TL;DR
A user compared Lichess's browser analysis to a local Stockfish run on a Redmi Note 14 Pro and found Lichess reporting ~1 MN/s while the local executable reported ~600 kN/s. Despite the higher reported speed on Lichess, its analysis took substantially longer to reach depth 30 than the local run.
What happened
A Hacker News poster tried to reconcile a puzzling gap between Lichess’s browser-based Stockfish reporting and their own local Stockfish runs. On the Redmi Note 14 Pro, Lichess’s analysis board displayed roughly 1 million nodes per second (N/s). Running the same engine locally through a Python program that invoked the native Stockfish executable produced about 600 thousand N/s. Despite that, Lichess required about 2 minutes 30 seconds to reach depth 30, while the local process reached depth 30 in roughly 53 seconds. The Lichess interface also appeared to push more frequent evaluation updates. The poster suggested several possible explanations, including differences in how N/s is measured or displayed (instantaneous vs average), search configuration differences (continuous search vs restarts, MultiPV, hash reuse), and overhead introduced by the UI or I/O path. They also questioned whether a reported depth 30 is directly comparable across different frontends.
Why it matters
- Reported engine speed (N/s) may not map directly to actual search progress across different frontends, affecting how users interpret analysis performance.
- Differences in search settings or engine lifecycle (restarts, hash reuse, MultiPV) can change practical performance even if raw N/s looks higher.
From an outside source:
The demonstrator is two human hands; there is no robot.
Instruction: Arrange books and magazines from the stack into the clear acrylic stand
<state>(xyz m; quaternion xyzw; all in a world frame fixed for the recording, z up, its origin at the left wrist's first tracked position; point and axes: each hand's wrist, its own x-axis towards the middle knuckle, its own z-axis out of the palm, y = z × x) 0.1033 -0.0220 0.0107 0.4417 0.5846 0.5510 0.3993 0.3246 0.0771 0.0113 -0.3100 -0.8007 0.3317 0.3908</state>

- UI or I/O overhead from browser-based frontends could alter perceived responsiveness and update frequency compared with native runs.
- If depth measurements are not standardized between frontends, comparing ‘depth 30’ timings can be misleading for users benchmarking analysis.
Key facts
- On Lichess’s browser analysis board, Stockfish reported about 1 MN/s on the author’s Redmi Note 14 Pro.
- The locally run native Stockfish executable, invoked from a Python program, reported roughly 600 kN/s on the same device.
- Lichess took approximately 2 minutes 30 seconds to reach depth 30 for the position in question.
- The local Stockfish run reached depth 30 in about 53 seconds despite reporting lower N/s.
- Lichess’s analysis appeared to provide more frequent evaluation updates than the local run.
- The poster raised possible causes: measurement/display differences (instantaneous vs average N/s), search configuration (continuous search vs restarts, MultiPV, hash reuse), and engine driving overhead (UI or I/O throttling).
- The author questioned whether the meaning of ‘depth 30’ is consistent across different frontends.
What to watch next
- Verify how Lichess computes and displays N/s (instantaneous vs averaged) — not confirmed in the source.
- Compare search configurations between Lichess and the local executable (MultiPV settings, restart behavior, hash usage) — not confirmed in the source.
- Measure end-to-end overhead introduced by the browser UI and any I/O driver used by the local Python wrapper — not confirmed in the source.
- Confirm whether depth counting or stopping criteria differ between the two frontends (i.e., is 'depth 30' defined the same way?) — not confirmed in the source.
Quick glossary
- N/s (nodes per second): A metric reporting how many positions the engine examines per second during its search.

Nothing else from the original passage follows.